* WHAT IS EXPECTED: A word-for-word repetition of all the entries is required.

====== PROVIDED RECORDS ======

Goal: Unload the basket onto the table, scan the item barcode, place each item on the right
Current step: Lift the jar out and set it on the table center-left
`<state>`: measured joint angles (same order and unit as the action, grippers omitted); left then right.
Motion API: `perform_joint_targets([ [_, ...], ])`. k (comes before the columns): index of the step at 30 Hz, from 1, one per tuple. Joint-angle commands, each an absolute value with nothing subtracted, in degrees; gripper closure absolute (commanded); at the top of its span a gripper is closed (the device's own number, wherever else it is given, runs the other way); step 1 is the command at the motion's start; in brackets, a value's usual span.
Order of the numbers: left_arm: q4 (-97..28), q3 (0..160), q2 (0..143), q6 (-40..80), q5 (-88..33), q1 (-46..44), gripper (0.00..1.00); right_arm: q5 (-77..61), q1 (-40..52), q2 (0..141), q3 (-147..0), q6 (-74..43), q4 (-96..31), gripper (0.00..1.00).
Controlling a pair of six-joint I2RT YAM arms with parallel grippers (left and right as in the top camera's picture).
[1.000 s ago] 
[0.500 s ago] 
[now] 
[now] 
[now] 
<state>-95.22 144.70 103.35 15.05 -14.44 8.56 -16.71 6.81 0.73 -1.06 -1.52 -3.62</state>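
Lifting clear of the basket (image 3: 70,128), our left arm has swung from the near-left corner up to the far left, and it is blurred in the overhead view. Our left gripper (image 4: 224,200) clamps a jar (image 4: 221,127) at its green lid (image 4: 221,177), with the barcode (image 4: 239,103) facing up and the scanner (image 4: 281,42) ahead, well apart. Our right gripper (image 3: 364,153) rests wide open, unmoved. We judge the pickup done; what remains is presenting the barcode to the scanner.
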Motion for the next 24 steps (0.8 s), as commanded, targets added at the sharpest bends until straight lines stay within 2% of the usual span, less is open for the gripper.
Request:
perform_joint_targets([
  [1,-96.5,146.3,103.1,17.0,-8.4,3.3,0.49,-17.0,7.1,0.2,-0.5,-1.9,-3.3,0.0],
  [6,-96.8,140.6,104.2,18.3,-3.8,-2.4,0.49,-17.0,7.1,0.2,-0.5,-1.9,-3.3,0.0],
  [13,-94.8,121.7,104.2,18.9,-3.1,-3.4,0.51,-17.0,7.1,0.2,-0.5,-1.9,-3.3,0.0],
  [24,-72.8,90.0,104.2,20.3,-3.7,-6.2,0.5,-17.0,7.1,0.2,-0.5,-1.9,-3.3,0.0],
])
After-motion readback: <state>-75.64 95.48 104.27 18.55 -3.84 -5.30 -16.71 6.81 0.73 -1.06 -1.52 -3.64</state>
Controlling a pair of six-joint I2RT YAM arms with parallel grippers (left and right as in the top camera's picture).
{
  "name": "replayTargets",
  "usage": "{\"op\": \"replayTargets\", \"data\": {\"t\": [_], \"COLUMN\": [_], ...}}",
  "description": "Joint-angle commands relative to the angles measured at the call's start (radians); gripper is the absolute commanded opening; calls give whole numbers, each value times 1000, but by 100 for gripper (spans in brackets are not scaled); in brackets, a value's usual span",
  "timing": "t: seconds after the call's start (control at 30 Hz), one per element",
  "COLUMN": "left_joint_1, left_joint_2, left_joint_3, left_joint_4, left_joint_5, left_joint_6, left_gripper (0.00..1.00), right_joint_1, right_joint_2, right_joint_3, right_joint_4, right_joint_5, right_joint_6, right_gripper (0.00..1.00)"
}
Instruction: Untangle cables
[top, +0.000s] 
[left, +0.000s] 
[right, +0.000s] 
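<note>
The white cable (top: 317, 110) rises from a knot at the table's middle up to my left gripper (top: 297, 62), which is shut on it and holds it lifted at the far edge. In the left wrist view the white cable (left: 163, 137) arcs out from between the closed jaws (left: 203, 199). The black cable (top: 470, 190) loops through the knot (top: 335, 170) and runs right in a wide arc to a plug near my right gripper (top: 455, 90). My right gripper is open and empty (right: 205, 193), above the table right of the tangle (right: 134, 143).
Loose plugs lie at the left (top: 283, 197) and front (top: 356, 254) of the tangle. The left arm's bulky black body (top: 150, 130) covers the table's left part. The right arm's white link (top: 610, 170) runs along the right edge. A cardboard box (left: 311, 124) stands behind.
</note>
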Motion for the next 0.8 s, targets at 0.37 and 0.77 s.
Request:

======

* ANSWER TO THIS EXERCISE:
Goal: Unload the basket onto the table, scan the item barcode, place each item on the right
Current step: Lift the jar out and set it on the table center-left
`<state>`: measured joint angles (same order and unit as the action, grippers omitted); left then right.
Motion API: `perform_joint_targets([ [_, ...], ])`. k (comes before the columns): index of the step at 30 Hz, from 1, one per tuple. Joint-angle commands, each an absolute value with nothing subtracted, in degrees; gripper closure absolute (commanded); at the top of its span a gripper is closed (the device's own number, wherever else it is given, runs the other way); step 1 is the command at the motion's start; in brackets, a value's usual span.
Order of the numbers: left_arm: q4 (-97..28), q3 (0..160), q2 (0..143), q6 (-40..80), q5 (-88..33), q1 (-46..44), gripper (0.00..1.00); right_arm: q5 (-77..61), q1 (-40..52), q2 (0..141), q3 (-147..0), q6 (-74..43), q4 (-96..31), gripper (0.00..1.00).
Controlling a pair of six-joint I2RT YAM arms with parallel grippers (left and right as in the top camera's picture).
[1.000 s ago] 
[0.500 s ago] 
[now] 
[now] 
[now] 
<state>-95.22 144.70 103.35 15.05 -14.44 8.56 -16.71 6.81 0.73 -1.06 -1.52 -3.62</state>
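Lifting clear of the basket (image 3: 70,128), our left arm has swung from the near-left corner up to the far left, and it is blurred in the overhead view. Our left gripper (image 4: 224,200) clamps a jar (image 4: 221,127) at its green lid (image 4: 221,177), with the barcode (image 4: 239,103) facing up and the scanner (image 4: 281,42) ahead, well apart. Our right gripper (image 3: 364,153) rests wide open, unmoved. We judge the pickup done; what remains is presenting the barcode to the scanner.
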Motion for the next 24 steps (0.8 s), as commanded, targets added at the sharpest bends until straight lines stay within 2% of the usual span, less is open for the gripper.
Request:
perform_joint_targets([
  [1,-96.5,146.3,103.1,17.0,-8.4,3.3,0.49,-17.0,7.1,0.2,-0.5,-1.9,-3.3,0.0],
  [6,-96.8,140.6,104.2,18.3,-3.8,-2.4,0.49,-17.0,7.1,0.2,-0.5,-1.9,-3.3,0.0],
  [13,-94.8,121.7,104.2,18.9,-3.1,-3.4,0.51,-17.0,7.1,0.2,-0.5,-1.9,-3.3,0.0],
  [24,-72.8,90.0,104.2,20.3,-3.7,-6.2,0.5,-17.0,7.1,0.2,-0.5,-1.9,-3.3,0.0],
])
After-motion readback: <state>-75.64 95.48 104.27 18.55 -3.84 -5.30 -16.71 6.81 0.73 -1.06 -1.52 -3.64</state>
Controlling a pair of six-joint I2RT YAM arms with parallel grippers (left and right as in the top camera's picture).
{
  "name": "replayTargets",
  "usage": "{\"op\": \"replayTargets\", \"data\": {\"t\": [_], \"COLUMN\": [_], ...}}",
  "description": "Joint-angle commands relative to the angles measured at the call's start (radians); gripper is the absolute commanded opening; calls give whole numbers, each value times 1000, but by 100 for gripper (spans in brackets are not scaled); in brackets, a value's usual span",
  "timing": "t: seconds after the call's start (control at 30 Hz), one per element",
  "COLUMN": "left_joint_1, left_joint_2, left_joint_3, left_joint_4, left_joint_5, left_joint_6, left_gripper (0.00..1.00), right_joint_1, right_joint_2, right_joint_3, right_joint_4, right_joint_5, right_joint_6, right_gripper (0.00..1.00)"
}
Instruction: Untangle cables
[top, +0.000s] 
[left, +0.000s] 
[right, +0.000s] 
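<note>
The white cable (top: 317, 110) rises from a knot at the table's middle up to my left gripper (top: 297, 62), which is shut on it and holds it lifted at the far edge. In the left wrist view the white cable (left: 163, 137) arcs out from between the closed jaws (left: 203, 199). The black cable (top: 470, 190) loops through the knot (top: 335, 170) and runs right in a wide arc to a plug near my right gripper (top: 455, 90). My right gripper is open and empty (right: 205, 193), above the table right of the tangle (right: 134, 143).
Loose plugs lie at the left (top: 283, 197) and front (top: 356, 254) of the tangle. The left arm's bulky black body (top: 150, 130) covers the table's left part. The right arm's white link (top: 610, 170) runs along the right edge. A cardboard box (left: 311, 124) stands behind.
</note>
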Motion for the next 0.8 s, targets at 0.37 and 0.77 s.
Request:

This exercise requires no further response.